A espasticidade tem cura?
A espasticidade tem bom prognóstico quando diagnosticada e tratada precocemente evitando desta forma as suas graves complicações.
Saiba, de seguida, como tratar a espasticidade.
Tratamento da espasticidade
A espasticidade pode ser controlada recorrendo a tratamentos de fisioterapia, terapia ocupacional e utilização de ortóteses de posicionamento também conhecidas como talas, bem como de calçado adaptado quando indicado. Devem ainda ser corrigidos os fatores agravantes como os estímulos nociceptivos, os posicionamentos incorretos e o sedentarismo.
Quando pelos meios acima referidos ou se a espasticidade for mais acentuada e não estiver controlada o doente pode ser medicado com medicamentos (ou remédios) anti-espásticos como o baclofeno e a tizanidina.

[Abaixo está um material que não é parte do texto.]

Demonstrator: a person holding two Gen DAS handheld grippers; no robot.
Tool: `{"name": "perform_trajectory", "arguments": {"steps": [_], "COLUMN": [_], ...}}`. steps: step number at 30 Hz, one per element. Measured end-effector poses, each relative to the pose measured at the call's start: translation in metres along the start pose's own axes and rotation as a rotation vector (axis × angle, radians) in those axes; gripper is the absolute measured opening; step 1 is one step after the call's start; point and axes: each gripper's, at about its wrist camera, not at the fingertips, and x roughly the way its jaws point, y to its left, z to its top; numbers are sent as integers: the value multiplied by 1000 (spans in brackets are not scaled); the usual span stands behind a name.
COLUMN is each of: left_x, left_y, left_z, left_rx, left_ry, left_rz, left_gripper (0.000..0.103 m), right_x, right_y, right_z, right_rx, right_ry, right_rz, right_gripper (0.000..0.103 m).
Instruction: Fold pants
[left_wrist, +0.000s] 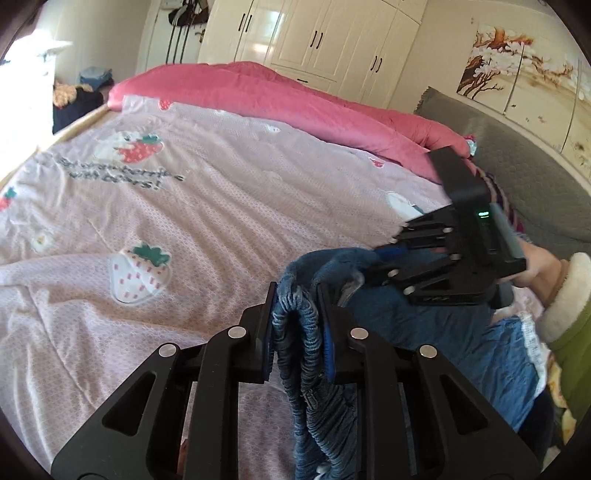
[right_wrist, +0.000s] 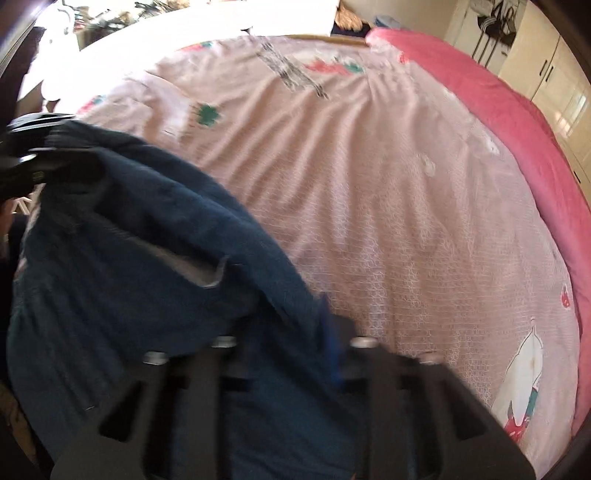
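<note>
Both tongs clench the pants (left_wrist: 306, 332): left tongs (left_wrist: 297, 328) grip the elastic waistband, right tongs (left_wrist: 373, 266) just beside, denim hanging over the bed's (left_wrist: 184, 221) near edge.

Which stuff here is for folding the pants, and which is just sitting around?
For the job:
blue pants
left gripper, clamped on the gathered waistband
right gripper, clamped on the pants
pink strawberry bedspread, the folding surface

Just lying about:
pink quilt
white wardrobe
tree painting
</note>
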Motion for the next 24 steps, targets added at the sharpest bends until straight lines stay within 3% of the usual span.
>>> {"name": "perform_trajectory", "arguments": {"steps": [7,14,19,24], "left_x": [-13,-45,-83,-110], "left_y": [-5,-31,-56,-70], "left_z": [-4,-18,-46,-89], "left_rx": [24,138,250,265], "left_ry": [-31,-126,-202,-151], "left_rz": [23,41,20,-15], "left_gripper": [14,14,14,15], "right_x": [-66,-136,-164,-159], "right_y": [21,84,135,185], "right_z": [-19,-60,-98,-135], "right_rx": [40,43,64,60], "right_ry": [-156,-282,-310,-271], "right_rz": [-89,-126,-117,-66], "right_gripper": [8,8,8,8]}}
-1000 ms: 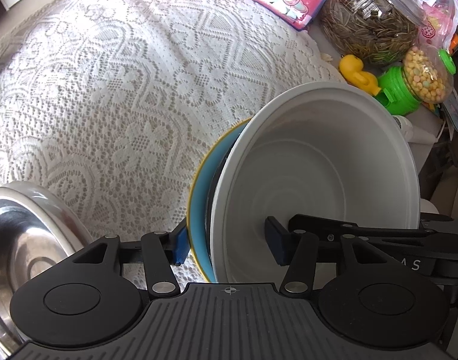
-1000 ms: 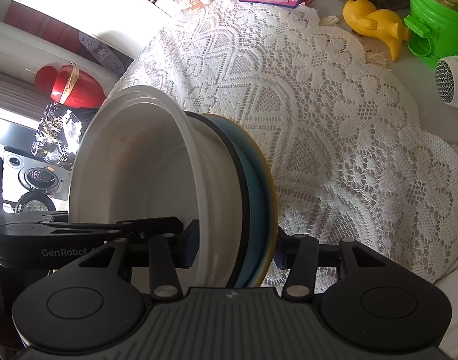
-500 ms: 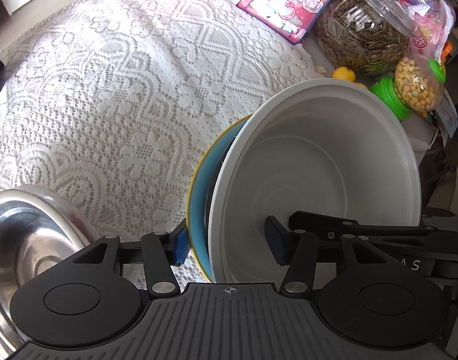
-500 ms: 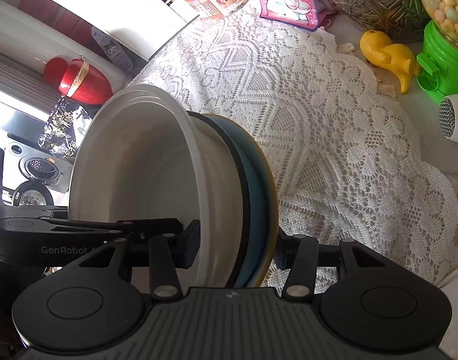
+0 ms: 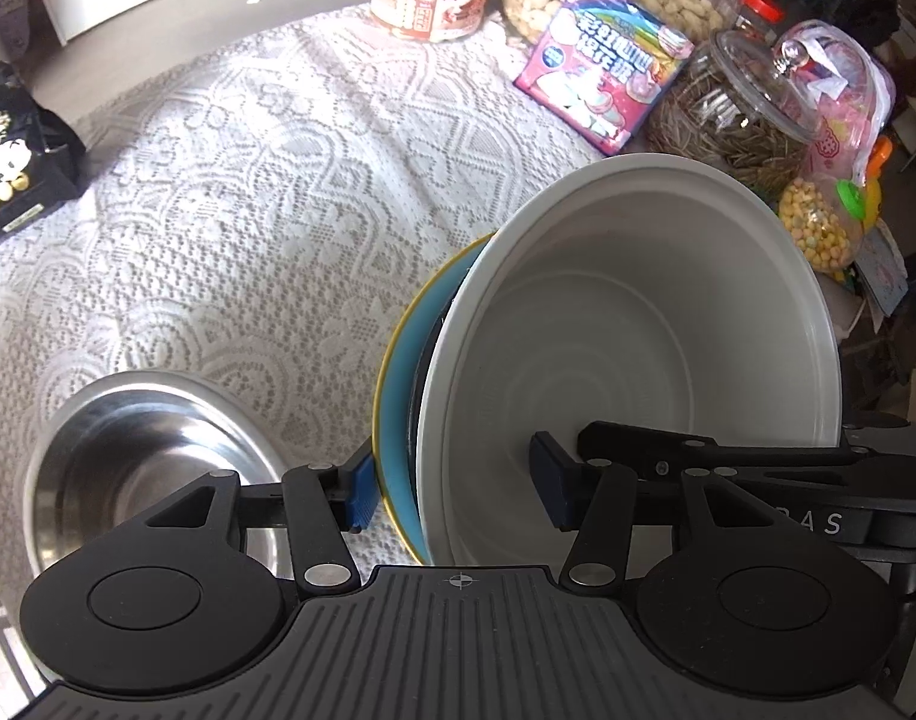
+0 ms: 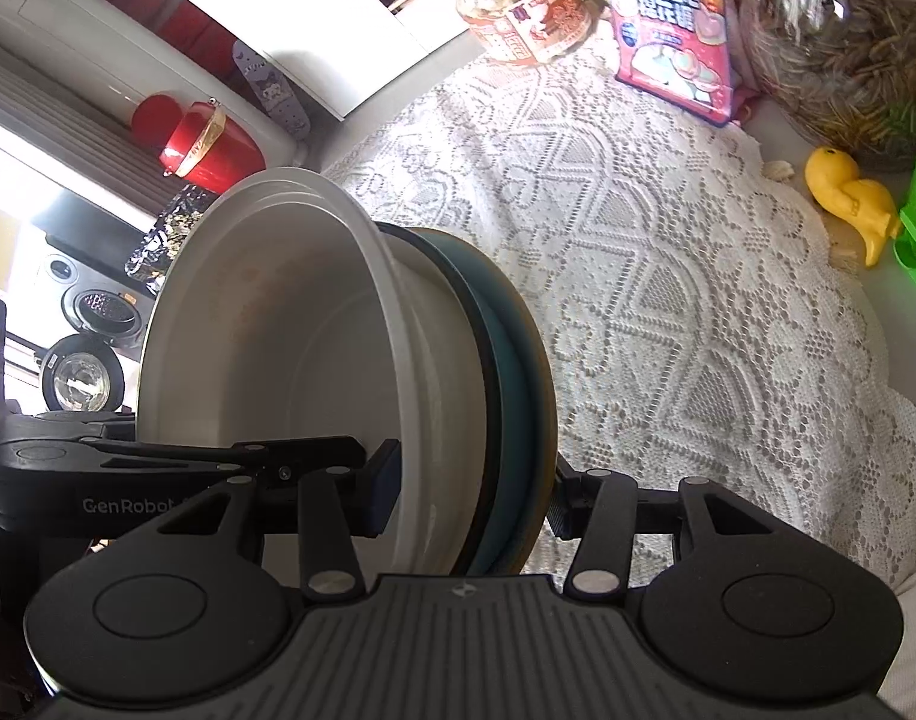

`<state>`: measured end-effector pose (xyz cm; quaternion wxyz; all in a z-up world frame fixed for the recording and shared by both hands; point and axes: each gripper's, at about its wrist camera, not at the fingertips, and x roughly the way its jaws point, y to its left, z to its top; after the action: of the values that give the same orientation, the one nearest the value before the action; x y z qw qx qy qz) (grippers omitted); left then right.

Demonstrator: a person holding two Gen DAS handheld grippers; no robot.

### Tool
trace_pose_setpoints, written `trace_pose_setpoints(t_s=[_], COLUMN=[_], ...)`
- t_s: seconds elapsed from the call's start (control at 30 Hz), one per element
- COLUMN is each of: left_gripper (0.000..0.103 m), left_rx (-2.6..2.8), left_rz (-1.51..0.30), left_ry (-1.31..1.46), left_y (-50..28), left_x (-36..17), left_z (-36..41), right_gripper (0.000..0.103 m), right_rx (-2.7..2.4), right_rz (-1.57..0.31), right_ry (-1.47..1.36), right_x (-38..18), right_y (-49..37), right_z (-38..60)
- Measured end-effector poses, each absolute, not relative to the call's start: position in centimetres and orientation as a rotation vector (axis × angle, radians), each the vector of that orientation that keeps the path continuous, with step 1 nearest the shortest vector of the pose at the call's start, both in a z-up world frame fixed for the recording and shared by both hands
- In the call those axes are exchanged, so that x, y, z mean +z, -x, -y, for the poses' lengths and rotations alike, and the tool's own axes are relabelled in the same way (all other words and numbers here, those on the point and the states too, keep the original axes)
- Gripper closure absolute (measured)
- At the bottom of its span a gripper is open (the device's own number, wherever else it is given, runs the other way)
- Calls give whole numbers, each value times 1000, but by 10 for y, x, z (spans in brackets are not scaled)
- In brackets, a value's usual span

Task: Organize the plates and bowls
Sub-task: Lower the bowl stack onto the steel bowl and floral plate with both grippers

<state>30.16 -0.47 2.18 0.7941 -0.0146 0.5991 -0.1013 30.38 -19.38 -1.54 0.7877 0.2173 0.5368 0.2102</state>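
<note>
Both tongs pinch stack rim: left tongs (image 5: pixel 452 495), right tongs (image 6: pixel 466 495). White bowl (image 5: pixel 631 360) nested on blue plate (image 5: pixel 398 396), aloft over worktop (image 5: pixel 248 180). Keep stack level, grips equal; steer clear of steel bowl (image 5: pixel 140 462).

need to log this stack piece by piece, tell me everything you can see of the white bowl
The white bowl is large, deep and round, plain glossy white like ceramic or melamine, with faint rings inside and a stepped rim. It is empty, tipped on its side in the air, its base against a blue plate. Each hand-held gripper, left and right, has one finger inside the bowl and clamps bowl and plate together.
</note>
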Motion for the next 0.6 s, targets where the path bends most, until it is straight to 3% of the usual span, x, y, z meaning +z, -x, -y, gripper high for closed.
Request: trace_pose_setpoints(t_s=[0.37, 0.6], left_gripper=[47, 47], left_rx=[-33, 65], left_rz=[-1221, -1253], left_ry=[109, 191], left_y=[-260, -235], left_x=[68, 51], left_z=[-88, -153], right_gripper=[55, 55], right_rx=[637, 725], right_rz=[-1155, -1259], right_ry=[-384, -331], right_x=[23, 6], right_y=[-307, -306], right_z=[90, 21])
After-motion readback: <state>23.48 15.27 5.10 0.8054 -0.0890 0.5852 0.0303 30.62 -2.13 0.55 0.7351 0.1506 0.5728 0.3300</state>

O baclofeno pode ser administrado por via oral ou se a espasticidade for acentuada e resistente à terapêutica oral por via intratecal, com implantação de uma bomba infusora.
A administração intra-muscular electiva de toxina Botulínica é a terapêutica de eleição em doentes com espasticidade focal ou regional em que os músculos a tratar e a posologia são selecionados após avaliação do doente e identificação dos objetivos do tratamento.
A toxina Botulínica tem ainda um efeito benéfico no alívio da dor pela diminuição da libertação dos neurotransmissores da dor na fenda sináptica. A toxina Botulínica é aplicada localmente na placa neuromotora por injeção no músculo responsável pela espasticidade e possui um efeito transitório. O efeito da medicação sobre o local da aplicação pode ter uma duração de pelo menos 6 meses, com um tempo de efeito ótimo entre 3 a 4 meses, podendo ser necessário repetir posteriormente a aplicação por perda da eficácia. O intervalo entre as administrações deve ser respeitado e não inferior a 2 meses de forma a minimizar o risco de desenvolvimento de anticorpos que anulariam a eficácia deste medicamento em aplicações posteriores.
A intervenção que inclua exercícios e atividades dirigidas aos objetivos pré-definidos potencia os bons resultados do tratamento farmacológico com melhoria da qualidade do movimento e consequentemente da qualidade de vida do doente.